Therapeutic vaccination against autologous cancer stem cells with mRNA-transfected dendritic cells in patients with glioblastoma

Einar Osland Vik-Mo, Marta Nyakas, Birthe Viftrup Mikkelsen, Morten Carstens Moe, Paulina Due-Tønnesen, Else Marit Inderberg Suso, Stein Sæbøe-Larssen, Cecilie Sandberg, Jan E Brinchmann, Eirik Helseth, Anne-Marie Rasmussen, Knut Lote, Steinar Aamdal, Gustav Gaudernack, Gunnar Kvalheim, Iver A Langmoen, Einar Osland Vik-Mo, Marta Nyakas, Birthe Viftrup Mikkelsen, Morten Carstens Moe, Paulina Due-Tønnesen, Else Marit Inderberg Suso, Stein Sæbøe-Larssen, Cecilie Sandberg, Jan E Brinchmann, Eirik Helseth, Anne-Marie Rasmussen, Knut Lote, Steinar Aamdal, Gustav Gaudernack, Gunnar Kvalheim, Iver A Langmoen

Abstract

Background: The growth and recurrence of several cancers appear to be driven by a population of cancer stem cells (CSCs). Glioblastoma, the most common primary brain tumor, is invariably fatal, with a median survival of approximately 1 year. Although experimental data have suggested the importance of CSCs, few data exist regarding the potential relevance and importance of these cells in a clinical setting.

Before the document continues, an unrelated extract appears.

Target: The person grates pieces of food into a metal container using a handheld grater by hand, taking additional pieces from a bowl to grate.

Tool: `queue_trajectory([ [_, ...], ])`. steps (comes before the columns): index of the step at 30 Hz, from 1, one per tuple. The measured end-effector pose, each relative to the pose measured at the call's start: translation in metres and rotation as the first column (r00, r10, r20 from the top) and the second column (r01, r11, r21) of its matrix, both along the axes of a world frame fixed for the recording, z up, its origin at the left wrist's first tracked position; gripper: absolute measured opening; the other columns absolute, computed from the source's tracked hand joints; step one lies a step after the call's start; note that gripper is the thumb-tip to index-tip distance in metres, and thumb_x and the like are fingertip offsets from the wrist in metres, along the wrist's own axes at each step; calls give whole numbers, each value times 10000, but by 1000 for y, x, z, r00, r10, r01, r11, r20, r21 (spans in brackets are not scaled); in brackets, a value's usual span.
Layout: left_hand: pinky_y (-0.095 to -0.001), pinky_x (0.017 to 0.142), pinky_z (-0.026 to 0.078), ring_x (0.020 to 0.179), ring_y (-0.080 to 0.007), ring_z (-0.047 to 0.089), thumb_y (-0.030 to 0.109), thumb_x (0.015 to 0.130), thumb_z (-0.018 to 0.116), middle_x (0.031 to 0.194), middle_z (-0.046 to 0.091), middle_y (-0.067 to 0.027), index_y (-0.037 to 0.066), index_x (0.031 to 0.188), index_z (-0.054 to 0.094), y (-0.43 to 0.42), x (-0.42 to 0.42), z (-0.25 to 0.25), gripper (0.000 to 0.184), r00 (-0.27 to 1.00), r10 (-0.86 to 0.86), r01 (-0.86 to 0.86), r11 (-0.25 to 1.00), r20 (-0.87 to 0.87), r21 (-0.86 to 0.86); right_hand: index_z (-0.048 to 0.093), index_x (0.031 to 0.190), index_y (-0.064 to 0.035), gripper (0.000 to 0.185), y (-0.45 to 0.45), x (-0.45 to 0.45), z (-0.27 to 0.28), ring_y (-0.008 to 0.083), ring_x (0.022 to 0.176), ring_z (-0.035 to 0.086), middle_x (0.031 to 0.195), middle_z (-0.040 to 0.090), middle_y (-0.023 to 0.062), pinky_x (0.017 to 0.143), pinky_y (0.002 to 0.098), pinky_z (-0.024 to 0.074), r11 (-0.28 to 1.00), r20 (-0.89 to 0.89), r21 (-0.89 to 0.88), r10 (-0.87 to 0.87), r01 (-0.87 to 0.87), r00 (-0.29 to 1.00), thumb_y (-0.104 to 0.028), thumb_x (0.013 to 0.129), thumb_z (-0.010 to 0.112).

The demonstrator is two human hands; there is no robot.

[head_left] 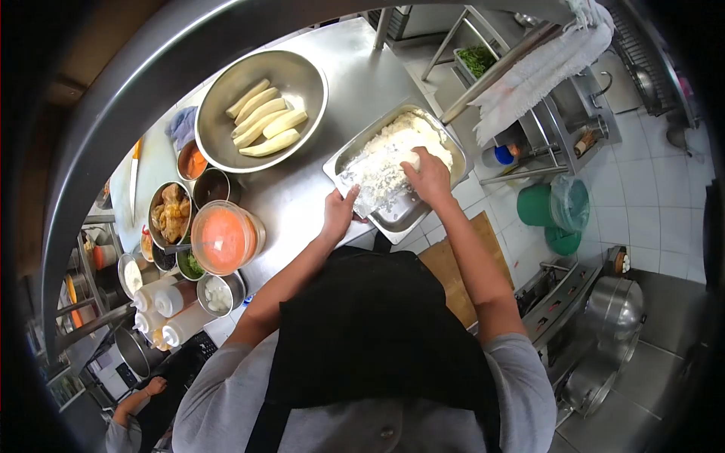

Methods: We here present the first seven patients treated with a dendritic cell (DC)-based vaccine targeting CSCs in a solid tumor. Brain tumor biopsies were dissociated into single-cell suspensions, and autologous CSCs were expanded in vitro as tumorspheres. From these, CSC-mRNA was amplified and transfected into monocyte-derived autologous DCs. The DCs were aliquoted to 9-18 vaccines containing 10(7) cells each. These vaccines were injected intradermally at specified intervals after the patients had received a standard 6-week course of post-operative radio-chemotherapy. The study was registered with the ClinicalTrials.gov identifier NCT00846456.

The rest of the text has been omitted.